Thursday, 9 October 2008

When the facts change, I change my mind

Thanks to Liberal International for the following quote from Radical Italiani:

“For Liberals it is not the best of times given the massive state interventions in the economy but better spend today than spend even more tomorrow...and it is a paradox to watch Gordon Brown calling for a European plan of action having fought for years against the UK joining the euro, or Bush reaching out to G8 partners after 8 years of unilateralism, and indeed our Finance Minister Giulio Tremonti who goes from euro-skepticism to euro-enthusiasm in a blink...the best position Liberals can have today is to insist on saying that this is not a market failure but a failure in setting up and implementing credible monitoring, control and sanction mechanisms...”

As Otto Lambsdorff, former treasurer of the Free Democratic Party and uncle of the FDP MEP, put it:
“The market economy is the most successful economic system which the world has seen. This historic fact has not changed [...] If your engine does not work properly you try to repair or replace it. You don’t throw away the car.”


Julian H said...

They're both spot on.

This article is quite a nice synopsis of similar arguments.

Frank H Little said...

Thanks for that, Julian.

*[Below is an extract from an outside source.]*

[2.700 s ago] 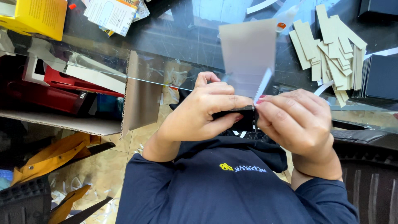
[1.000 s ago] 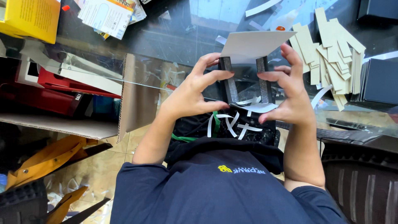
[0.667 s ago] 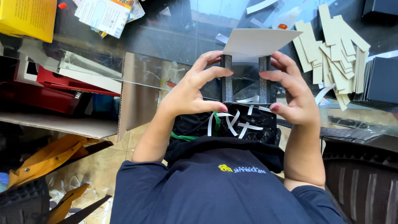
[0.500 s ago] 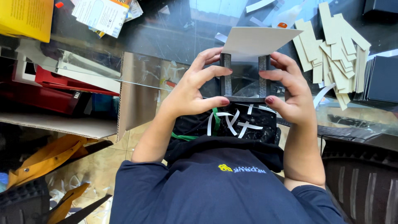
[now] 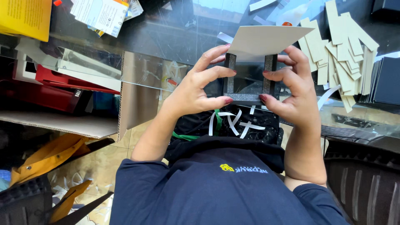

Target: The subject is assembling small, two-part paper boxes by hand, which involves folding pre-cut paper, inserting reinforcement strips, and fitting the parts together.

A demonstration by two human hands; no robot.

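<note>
Fingers (image 5: 216, 73) of the left hand (image 5: 196, 89) and right hand (image 5: 291, 89) pinch a black frame (image 5: 248, 98) from both sides, steadying it under the pale card (image 5: 266, 39). It is held above the glass worktop (image 5: 166, 33), near cardboard strips (image 5: 341, 46).

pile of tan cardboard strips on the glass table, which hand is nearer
Right. The right hand is just beside the pile of tan cardboard strips; the left hand is across the black frame.
</note>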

The historical background is especially interesting.

Tom Papworth said...

It was a shame to see Chris Huhne castigating “Market fundamentalism” repeatedly on Question Time last night.

Our economy, including our financial markets, have been more regulated over the past few years than they have been since the 1970. The problem has been too much regulation, too badly enforced.

What we need is less and better.

Frank H Little said...

I try to watch "Question Time", when there is a good panel like last night's, but I'm afraid I switch off when Dimbleby goes off on one of his ego-trips.

I didn't hear Huhne demanding more regulation, but did catch his spat with Ruth Lea over her cheer-leading for Thatcher. She was spokesman for the fat cats' union, the Institute of Directors, then, of course. She has recently become more interventionist much to the disgust of Guido Fawkes.

I agree that more regulation is not needed, but rather than reduce the rules I would reduce the number of supervisory bodies. It seems to me that the Treasury, FSA and the Bank of England have been playing "pass the parcel" with the dodgy credit issue.

Even this over-complicated regulatory régime might have worked with a stronger chancellor or a stronger head of the FSA.